An exact copy of the data below is needed; please leave out any pictures.

* _COLLECTED DATA_:
++++

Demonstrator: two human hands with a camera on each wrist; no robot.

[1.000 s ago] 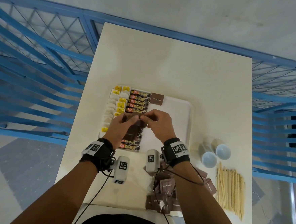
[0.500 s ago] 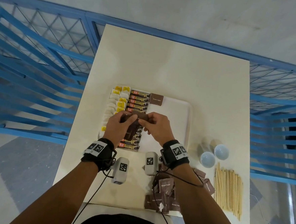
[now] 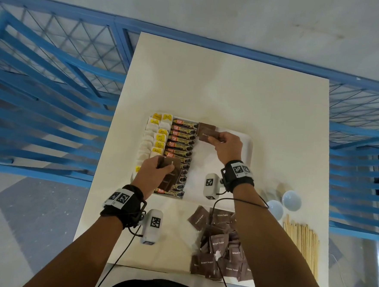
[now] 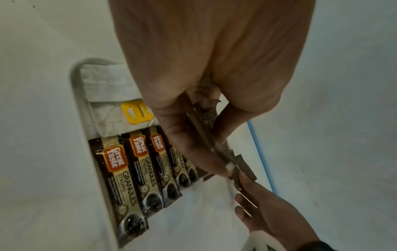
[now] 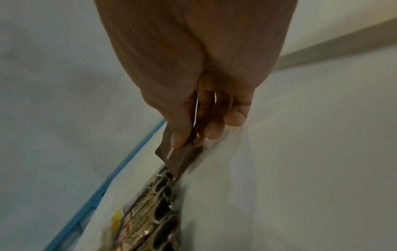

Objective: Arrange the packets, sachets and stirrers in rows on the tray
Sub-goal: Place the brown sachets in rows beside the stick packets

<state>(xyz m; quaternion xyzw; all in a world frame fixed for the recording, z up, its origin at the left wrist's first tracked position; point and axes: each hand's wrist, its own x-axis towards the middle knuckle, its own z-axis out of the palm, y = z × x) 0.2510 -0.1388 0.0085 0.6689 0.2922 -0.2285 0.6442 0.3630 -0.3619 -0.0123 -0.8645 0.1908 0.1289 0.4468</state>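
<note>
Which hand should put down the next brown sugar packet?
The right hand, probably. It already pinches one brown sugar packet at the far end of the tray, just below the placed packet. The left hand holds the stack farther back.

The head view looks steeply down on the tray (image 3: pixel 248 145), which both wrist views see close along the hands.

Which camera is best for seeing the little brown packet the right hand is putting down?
The head view: the brown sugar packet shows whole there, pinched by the right hand just below the packet already on the tray. The right wrist view shows it close but blurred and edge-on. The left wrist view shows only a dark corner.
</note>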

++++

* _OUTPUT OF THE TASK_:
Demonstrator: two human hands with a camera on each wrist; no robot.

[1.000 s ago] 
[0.500 s ago] 
[now] 
[now] 
[now] 

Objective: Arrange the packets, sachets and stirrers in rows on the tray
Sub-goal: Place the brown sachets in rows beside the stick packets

<state>(xyz m; quaternion xyzw; all in a world frame fixed for the recording, z up, its origin at the left wrist's first tracked position; point and axes: each hand's wrist, its own x-axis towards the middle knuckle, its own z-axis out of the palm, y = z × x) 0.2510 -0.1388 0.0085 0.6689 0.2922 -0.2285 0.6442 0.3630 -0.3619 -0.0123 -0.8645 0.1908 0.1289 0.4468</state>
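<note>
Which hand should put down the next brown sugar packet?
The right hand, probably. It already pinches one brown sugar packet at the far end of the tray, just below the placed packet. The left hand holds the stack farther back.

The head view looks steeply down on the tray (image 3: pixel 248 145), which both wrist views see close along the hands.

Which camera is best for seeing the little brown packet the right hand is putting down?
The head view: the brown sugar packet shows whole there, pinched by the right hand just below the packet already on the tray. The right wrist view shows it close but blurred and edge-on. The left wrist view shows only a dark corner.
</note>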

With that, the exercise is done.